Ryan Scott: Maki Ishii Live
Innova

Toronto-based percussionist Ryan Scott and the renowned Esprit Orchestra (conducted by its long-standing Music Director Alex Pauk) pay tribute to acclaimed Japanese composer Maki Ishii (1936-2003) in a special recording featuring North American premieres of three Ishii Percussion Concerti. Though the three works share a specific focus, they're at a general level representative of the composer's desire to combine the avant-garde Western compositional ideas he acquired during his early studies (in Tokyo and Berlin) and the sound palette of Japanese traditional music, to which he turned his attention in the late 1960s. In three works he composed during the ‘70s, for example, he integrated the shakuhachi, gagaku, and Japanese drums into orchestral contexts.

The opening piece, “Saidoki (Demon),” (1989-1992) provides a remarkable showcase for Scott's musical prowess, given that it concentrates on improvised solo passages featuring three Cidelo Ihos, metal sculptures created specifically to be played in the piece, and a range of wooden (bamboo) and skin instruments created by Scott himself. In this third part of the symphonic work Floating Wind (1992), the emphasis is on the final syllable in the Saidoki title such that the “ki,” which means demon, denotes the “ki”-demon of the Saido style. Initially aggressive and boisterous in tone, the music's character softens when the orchestral elements emerge, as if the agitated demon's soul is being soothed by the presence of the enveloping forces. It's a short-lived temperance, however, as the piece's closing third again returns us to a state of hyperactivity, as if each of the conflicting sides of the demon are engaging in a struggle for supremacy.

The middle work, “Concertante” (or, more specifically, “Concertante for Marimba Solo and 6 Percussionists”) (1988), finds Scott playing a five-octave concert grand marimba accompanied by six Esprit Orchestra members. Over the course of the twenty-minute setting, the relationship between the two parts is at times harmonious and complementary, with the percussionists providing a colourful backdrop to Scott's soloing, and at other times is antagonistic, with the two sides locked in conflict. Shifts in mood, tempo, rhythms, and dynamics hold the listener's interest in spite of the percussion-only arrangement, as does the timbral contrast between the warm tones of the marimba and the shimmering sparkle of bells and cymbals. Though such an instrumental arsenal could lead to bombast, the musicians largely opt for quietude in a piece that benefits all the more from such a nuanced handling.

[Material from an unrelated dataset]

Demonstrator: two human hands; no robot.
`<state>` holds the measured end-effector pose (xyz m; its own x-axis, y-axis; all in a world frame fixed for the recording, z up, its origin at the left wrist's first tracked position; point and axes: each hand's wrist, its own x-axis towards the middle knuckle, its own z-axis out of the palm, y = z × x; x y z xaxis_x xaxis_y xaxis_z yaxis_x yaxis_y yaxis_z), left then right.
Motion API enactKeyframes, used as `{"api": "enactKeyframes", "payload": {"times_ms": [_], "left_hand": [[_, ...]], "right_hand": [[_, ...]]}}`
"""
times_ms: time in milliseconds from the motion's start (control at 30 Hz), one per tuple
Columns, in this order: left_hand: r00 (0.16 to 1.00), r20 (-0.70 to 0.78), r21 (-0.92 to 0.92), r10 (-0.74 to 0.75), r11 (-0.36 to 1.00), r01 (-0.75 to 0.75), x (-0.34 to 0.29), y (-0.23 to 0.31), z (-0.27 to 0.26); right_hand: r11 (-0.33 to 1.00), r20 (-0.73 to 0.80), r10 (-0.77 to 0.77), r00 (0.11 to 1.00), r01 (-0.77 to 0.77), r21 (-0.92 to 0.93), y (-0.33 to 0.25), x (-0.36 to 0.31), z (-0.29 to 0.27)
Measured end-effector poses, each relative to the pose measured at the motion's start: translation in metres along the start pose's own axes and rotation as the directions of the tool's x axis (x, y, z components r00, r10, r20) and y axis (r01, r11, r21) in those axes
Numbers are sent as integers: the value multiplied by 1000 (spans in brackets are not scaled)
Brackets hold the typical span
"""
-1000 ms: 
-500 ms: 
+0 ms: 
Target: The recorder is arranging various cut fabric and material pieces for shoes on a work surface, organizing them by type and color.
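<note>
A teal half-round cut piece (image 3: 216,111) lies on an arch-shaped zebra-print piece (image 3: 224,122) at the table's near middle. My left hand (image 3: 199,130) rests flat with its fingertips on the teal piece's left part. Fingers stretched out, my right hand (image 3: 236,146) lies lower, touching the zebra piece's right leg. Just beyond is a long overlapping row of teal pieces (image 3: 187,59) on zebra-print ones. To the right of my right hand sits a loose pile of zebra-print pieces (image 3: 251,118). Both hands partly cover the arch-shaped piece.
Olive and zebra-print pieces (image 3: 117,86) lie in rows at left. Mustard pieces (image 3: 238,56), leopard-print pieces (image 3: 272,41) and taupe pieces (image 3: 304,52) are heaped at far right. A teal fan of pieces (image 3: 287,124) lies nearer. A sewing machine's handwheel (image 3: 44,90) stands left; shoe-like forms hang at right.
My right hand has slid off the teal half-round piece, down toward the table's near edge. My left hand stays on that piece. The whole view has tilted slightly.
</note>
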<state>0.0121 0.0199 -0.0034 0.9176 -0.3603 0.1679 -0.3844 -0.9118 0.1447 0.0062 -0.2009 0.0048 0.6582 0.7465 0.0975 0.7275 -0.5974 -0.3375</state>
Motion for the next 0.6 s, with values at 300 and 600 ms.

That restraint carries over into the eighteen-minute final piece, “South - Fire - Summer” (1992), which, again, despite having the potential for overkill, is surprisingly fragile. Orchestral accompaniment is used sparingly, more as painterly atmosphere, with the spotlight clearly on Scott's marimba playing. The music expands beyond passages that are plaintive, even funereal, in character to robust episodes where piano and the full resources of the orchestra are exploited, with strings and horns providing a dense mass against which Scott's marimba playing is juxtaposed, and once again, the East-West fusion accounts for much of the material's ear-catching quality. Here and elsewhere, Scott and company do Ishii and his music a great service in helping to bring attention to a composer much honoured in his homeland (in 1999, for example, he was awarded the Purple Ribbon Medal of Honour by the Emperor of Japan) but less well known to North American audiences.